YOUR TASK |
Copy out the data in full and exactly, passing over the pictures.
[[ RAW DATA, beginning ]]
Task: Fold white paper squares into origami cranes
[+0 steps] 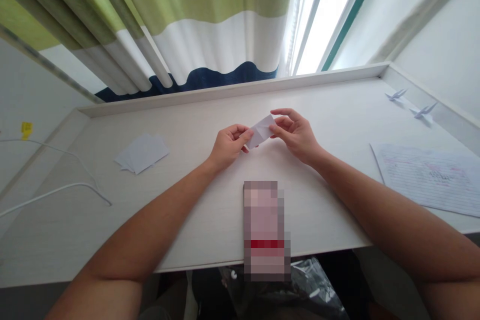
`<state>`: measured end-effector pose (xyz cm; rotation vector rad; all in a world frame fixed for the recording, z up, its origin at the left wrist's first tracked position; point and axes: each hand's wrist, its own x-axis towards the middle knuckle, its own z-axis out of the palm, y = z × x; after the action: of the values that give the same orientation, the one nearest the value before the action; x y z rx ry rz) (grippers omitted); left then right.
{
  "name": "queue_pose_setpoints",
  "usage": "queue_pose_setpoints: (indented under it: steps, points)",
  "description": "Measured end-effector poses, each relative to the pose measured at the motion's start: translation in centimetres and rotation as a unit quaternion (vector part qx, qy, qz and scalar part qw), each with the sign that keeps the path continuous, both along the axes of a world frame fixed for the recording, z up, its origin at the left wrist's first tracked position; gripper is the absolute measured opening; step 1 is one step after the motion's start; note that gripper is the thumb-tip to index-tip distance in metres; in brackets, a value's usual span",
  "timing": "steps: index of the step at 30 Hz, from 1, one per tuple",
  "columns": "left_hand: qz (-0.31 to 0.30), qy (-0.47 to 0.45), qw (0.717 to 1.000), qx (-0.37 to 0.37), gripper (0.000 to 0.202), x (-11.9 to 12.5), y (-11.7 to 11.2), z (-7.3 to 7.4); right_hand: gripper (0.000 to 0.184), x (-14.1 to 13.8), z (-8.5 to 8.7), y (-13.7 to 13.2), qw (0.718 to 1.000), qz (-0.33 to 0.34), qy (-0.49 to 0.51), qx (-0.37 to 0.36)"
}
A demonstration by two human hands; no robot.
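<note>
A small creased piece of white paper point(260, 132) is held up above the white desk, between my two hands. My left hand point(231, 146) pinches its left end, thumb on top and fingers behind. At the right end, my right hand point(294, 132) grips the paper between thumb and fingers, with the index finger stretched out over the upper corner. The fingers behind the paper are partly hidden. Below the hands, a flat pixelated rectangular object point(264, 220) lies at the desk's front edge; its kind cannot be made out.
A fanned stack of white paper sheets point(146, 154) lies at left, near a white cable point(56, 191). Two folded paper cranes point(423, 110) stand at the far right, behind written lined sheets point(431, 172). A raised rim point(240, 89) borders the desk point(195, 225), with curtains behind.
</note>
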<state>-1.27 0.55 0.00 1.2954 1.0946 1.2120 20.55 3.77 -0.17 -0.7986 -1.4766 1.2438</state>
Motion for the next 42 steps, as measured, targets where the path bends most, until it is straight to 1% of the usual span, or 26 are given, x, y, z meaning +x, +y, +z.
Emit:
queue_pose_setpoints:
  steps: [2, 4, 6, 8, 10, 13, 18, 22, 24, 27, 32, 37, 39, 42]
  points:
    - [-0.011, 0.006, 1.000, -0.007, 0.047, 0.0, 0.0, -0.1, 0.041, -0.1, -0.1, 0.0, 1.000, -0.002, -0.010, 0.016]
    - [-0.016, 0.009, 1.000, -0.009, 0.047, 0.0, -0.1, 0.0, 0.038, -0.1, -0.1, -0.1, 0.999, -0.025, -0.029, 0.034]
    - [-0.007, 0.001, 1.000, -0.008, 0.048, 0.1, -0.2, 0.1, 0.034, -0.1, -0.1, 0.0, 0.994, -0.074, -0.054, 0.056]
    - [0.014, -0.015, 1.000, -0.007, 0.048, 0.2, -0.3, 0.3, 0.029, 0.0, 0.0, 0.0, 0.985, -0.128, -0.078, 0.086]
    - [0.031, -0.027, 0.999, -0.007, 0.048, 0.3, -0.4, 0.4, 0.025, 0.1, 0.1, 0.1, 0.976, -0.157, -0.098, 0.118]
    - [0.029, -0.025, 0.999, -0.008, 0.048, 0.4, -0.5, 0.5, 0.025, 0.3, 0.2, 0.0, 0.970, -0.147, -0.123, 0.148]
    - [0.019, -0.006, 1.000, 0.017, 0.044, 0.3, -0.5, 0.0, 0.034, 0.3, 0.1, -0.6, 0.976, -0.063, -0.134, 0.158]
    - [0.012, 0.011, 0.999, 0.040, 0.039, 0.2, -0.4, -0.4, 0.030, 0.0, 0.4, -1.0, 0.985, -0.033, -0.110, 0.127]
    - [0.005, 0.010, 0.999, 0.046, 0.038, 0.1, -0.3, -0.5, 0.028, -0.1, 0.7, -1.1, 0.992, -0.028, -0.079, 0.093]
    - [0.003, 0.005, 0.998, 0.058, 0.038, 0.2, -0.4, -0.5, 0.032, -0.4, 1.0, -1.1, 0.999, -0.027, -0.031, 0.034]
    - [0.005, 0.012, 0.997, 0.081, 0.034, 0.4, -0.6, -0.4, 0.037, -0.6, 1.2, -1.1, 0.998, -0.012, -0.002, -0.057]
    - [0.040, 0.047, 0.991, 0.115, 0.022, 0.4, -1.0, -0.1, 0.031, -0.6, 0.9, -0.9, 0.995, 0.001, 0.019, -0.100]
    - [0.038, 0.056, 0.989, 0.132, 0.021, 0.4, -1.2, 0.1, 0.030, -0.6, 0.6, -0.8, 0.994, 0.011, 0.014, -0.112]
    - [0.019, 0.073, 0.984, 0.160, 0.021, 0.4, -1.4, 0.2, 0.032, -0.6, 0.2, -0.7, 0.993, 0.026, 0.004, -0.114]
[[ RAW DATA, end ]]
SOLUTION TO THE PROBLEM |
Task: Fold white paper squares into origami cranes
[+0 steps] 
`<state>`: measured end-effector pose (xyz cm; rotation vector rad; all in a world frame fixed for the recording, z up, its origin at the left wrist's first tracked position; point and axes: each hand's wrist, its own x-axis towards the middle knuckle, its own z-axis out of the palm, y = z × x; after the action: of the values that give the same orientation, the one nearest the value before the action; x y z rx ry rz) (grippers omitted); left then right.
{
  "name": "queue_pose_setpoints",
  "usage": "queue_pose_setpoints: (indented under it: steps, points)",
  "description": "Measured end-effector poses, each relative to the pose measured at the motion's start: translation in centimetres and rotation as a unit quaternion (vector part qx, qy, qz and scalar part qw), each with the sign that keeps the path continuous, both along the axes of a world frame fixed for the recording, z up, its origin at the left wrist's first tracked position; gripper is the absolute measured opening; step 1 is one step after the motion's start; note that gripper is the thumb-tip to index-tip distance in metres; in brackets, a value's usual span",
  "timing": "steps: index of the step at 30 Hz, from 1, one per tuple",
  "columns": "left_hand: qz (-0.31 to 0.30), qy (-0.47 to 0.45), qw (0.717 to 1.000), qx (-0.37 to 0.37), gripper (0.000 to 0.202), x (-11.9 to 12.5), y (-11.7 to 11.2), z (-7.3 to 7.4); right_hand: gripper (0.000 to 0.184), x (-14.1 to 13.8), z (-8.5 to 8.7), y (-13.7 to 13.2), qw (0.718 to 1.000), qz (-0.33 to 0.34), qy (-0.49 to 0.51), qx (-0.37 to 0.36)"
}
A demonstration by two human hands; no robot.
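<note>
A small creased piece of white paper point(260, 132) is held up above the white desk, between my two hands. My left hand point(231, 146) pinches its left end, thumb on top and fingers behind. At the right end, my right hand point(294, 132) grips the paper between thumb and fingers, with the index finger stretched out over the upper corner. The fingers behind the paper are partly hidden. Below the hands, a flat pixelated rectangular object point(264, 220) lies at the desk's front edge; its kind cannot be made out.
A fanned stack of white paper sheets point(146, 154) lies at left, near a white cable point(56, 191). Two folded paper cranes point(423, 110) stand at the far right, behind written lined sheets point(431, 172). A raised rim point(240, 89) borders the desk point(195, 225), with curtains behind.
</note>
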<state>-1.27 0.55 0.00 1.2954 1.0946 1.2120 20.55 3.77 -0.17 -0.7986 -1.4766 1.2438</state>
Motion for the next 42 steps, as measured, targets where the path bends most, until it is straight to 1% of the usual span, or 26 are given, x, y, z meaning +x, +y, +z.
Emit:
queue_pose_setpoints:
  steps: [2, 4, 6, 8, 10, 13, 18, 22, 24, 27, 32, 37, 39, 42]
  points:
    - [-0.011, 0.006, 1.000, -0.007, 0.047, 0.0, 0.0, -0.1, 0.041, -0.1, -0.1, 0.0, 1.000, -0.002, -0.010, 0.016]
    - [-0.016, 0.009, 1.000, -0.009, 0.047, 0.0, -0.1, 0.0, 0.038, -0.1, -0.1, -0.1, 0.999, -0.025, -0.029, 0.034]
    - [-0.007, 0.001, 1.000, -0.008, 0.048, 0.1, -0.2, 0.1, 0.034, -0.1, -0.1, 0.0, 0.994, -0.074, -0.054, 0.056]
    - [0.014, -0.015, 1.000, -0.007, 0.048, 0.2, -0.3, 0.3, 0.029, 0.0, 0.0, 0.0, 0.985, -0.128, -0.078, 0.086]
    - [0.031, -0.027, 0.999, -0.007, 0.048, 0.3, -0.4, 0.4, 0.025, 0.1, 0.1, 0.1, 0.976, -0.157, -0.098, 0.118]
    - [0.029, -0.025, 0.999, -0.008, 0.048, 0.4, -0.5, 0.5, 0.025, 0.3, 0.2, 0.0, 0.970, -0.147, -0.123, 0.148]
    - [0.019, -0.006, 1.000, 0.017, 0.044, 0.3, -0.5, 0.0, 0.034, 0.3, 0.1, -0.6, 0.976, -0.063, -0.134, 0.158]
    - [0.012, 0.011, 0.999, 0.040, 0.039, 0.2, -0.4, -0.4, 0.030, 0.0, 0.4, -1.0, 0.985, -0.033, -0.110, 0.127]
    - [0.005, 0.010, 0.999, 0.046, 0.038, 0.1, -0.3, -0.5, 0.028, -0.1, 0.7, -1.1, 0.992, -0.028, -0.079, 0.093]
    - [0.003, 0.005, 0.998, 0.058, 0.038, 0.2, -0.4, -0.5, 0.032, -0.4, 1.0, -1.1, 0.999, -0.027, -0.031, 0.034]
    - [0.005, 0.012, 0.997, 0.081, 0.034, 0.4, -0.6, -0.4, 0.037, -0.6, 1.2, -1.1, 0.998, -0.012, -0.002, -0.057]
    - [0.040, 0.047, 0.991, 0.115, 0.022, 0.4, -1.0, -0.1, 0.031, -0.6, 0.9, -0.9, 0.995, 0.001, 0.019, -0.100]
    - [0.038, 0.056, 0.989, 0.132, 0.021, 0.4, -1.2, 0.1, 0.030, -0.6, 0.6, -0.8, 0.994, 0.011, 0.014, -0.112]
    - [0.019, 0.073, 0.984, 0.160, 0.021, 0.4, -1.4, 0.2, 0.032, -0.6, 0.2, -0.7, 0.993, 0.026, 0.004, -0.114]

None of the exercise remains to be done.